### What needs to be done
Look through the lines below for the word "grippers", and copy every line that has it.

### Dataset section
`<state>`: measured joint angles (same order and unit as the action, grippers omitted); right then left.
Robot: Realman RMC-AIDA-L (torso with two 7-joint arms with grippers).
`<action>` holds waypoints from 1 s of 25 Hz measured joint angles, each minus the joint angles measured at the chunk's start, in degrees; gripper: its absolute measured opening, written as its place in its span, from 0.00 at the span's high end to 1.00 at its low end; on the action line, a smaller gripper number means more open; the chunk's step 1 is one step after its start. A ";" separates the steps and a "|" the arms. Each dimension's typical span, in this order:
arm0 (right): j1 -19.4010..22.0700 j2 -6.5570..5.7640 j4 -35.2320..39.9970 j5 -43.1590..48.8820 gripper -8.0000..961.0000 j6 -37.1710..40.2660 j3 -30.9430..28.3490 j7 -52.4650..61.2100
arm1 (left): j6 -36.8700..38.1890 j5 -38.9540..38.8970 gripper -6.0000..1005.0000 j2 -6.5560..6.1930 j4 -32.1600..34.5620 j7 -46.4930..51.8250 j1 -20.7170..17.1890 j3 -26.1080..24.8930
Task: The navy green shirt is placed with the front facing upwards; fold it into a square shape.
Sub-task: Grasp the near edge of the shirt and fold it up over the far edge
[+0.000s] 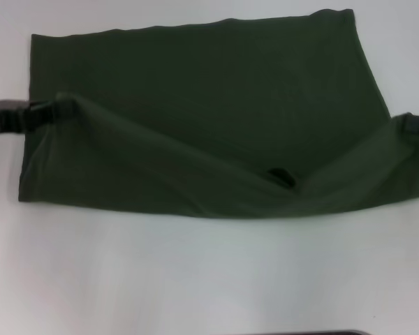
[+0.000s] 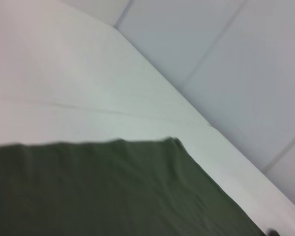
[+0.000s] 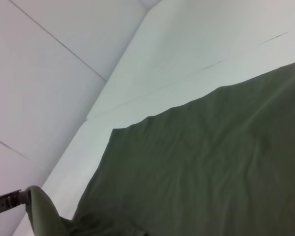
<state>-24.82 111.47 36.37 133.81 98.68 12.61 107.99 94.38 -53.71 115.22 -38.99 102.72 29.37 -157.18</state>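
At shirt [image 1: 195,105] sides, left gripper [image 1: 56,112], right gripper [image 1: 405,124] pinch lifted fold.

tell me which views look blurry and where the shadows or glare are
Head view: soft all over; the shirt reads as a dark mass, deepest shadow in the sagging fold between the left gripper and right gripper; no glare on the table. Left wrist view: blurriest, the shirt's edge smeared. Right wrist view: sharper, fabric wrinkles visible, even light.
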 joint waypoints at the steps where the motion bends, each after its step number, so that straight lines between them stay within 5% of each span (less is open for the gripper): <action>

### Task response
`<state>`: measured joint angles (same order and unit as the action, grippers omitted); right then left.
Robot: Realman RMC-AIDA-L (torso with two 7-joint arms with grippers).

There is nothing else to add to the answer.